_What you need to do_:
Only the lines from the beginning of the material below through the line with "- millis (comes" should be retyped exactly, and pictures are to be skipped.
○ ○ ○ ○ ○
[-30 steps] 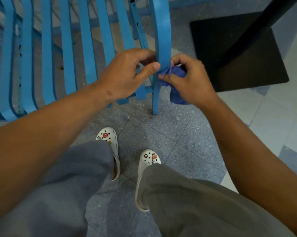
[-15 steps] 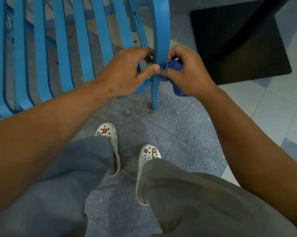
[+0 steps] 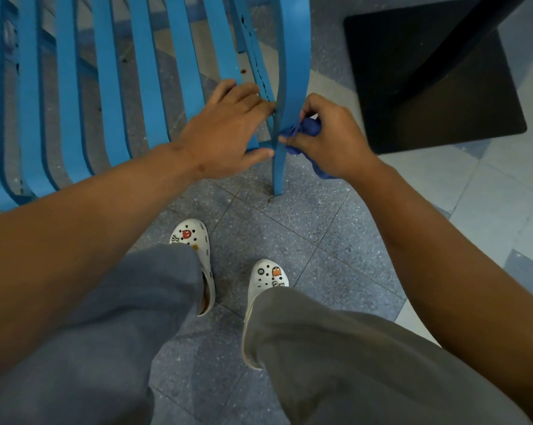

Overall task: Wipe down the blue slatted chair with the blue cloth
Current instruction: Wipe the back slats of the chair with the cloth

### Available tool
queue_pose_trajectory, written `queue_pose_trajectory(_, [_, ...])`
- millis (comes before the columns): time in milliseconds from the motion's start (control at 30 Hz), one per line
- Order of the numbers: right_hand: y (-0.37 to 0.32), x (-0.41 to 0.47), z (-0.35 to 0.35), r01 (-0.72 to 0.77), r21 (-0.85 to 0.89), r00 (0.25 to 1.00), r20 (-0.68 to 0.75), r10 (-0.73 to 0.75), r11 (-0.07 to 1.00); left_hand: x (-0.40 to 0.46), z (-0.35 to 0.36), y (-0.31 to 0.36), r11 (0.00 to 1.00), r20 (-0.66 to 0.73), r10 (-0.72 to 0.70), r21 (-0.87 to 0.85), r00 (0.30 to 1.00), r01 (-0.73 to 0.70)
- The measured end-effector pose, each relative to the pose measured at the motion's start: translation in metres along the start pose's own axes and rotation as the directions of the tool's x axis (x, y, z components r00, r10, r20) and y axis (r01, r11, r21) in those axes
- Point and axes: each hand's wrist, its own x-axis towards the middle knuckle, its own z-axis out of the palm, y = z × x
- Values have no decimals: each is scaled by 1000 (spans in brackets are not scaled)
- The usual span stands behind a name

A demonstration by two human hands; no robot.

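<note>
The blue slatted chair (image 3: 112, 96) fills the upper left, its rightmost upright and leg (image 3: 291, 87) running down to the floor. My right hand (image 3: 329, 139) grips the bunched dark blue cloth (image 3: 305, 128) and presses it against the right side of that leg. My left hand (image 3: 228, 133) rests on the left side of the same leg, its thumb along the low crossbar and its fingers reaching behind the slat; the fingertips are hidden.
A black square table base (image 3: 434, 87) with a dark post lies on the floor just right of the chair. My two feet in white clogs (image 3: 191, 240) stand on grey speckled tiles below the chair leg.
Both hands have stayed at the right chair leg. The left hand's fingers have loosened and stretched out along the slat, and the cloth has shifted slightly on the leg.
</note>
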Motion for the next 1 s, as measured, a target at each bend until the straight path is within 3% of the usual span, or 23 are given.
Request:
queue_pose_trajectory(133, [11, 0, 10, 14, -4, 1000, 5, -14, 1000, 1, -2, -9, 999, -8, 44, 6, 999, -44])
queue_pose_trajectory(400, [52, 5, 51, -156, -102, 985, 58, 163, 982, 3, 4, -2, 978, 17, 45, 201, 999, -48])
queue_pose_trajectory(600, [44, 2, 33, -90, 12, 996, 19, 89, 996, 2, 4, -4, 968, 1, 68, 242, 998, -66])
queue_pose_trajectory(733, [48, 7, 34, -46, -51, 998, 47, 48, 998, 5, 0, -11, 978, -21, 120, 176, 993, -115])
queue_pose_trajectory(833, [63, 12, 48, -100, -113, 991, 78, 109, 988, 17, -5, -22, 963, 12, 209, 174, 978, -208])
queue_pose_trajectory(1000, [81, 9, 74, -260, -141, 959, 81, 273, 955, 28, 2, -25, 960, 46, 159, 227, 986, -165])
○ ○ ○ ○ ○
_Output for this exercise_:
[-30 steps] 
[-15 steps] 
[+0 steps] 

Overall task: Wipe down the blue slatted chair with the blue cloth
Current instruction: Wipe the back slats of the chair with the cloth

### Available tool
queue_pose_trajectory, written `queue_pose_trajectory(_, [_, ...])`
- millis (comes before the columns): time in milliseconds from the motion's start (control at 30 Hz), one per line

The response is now finished.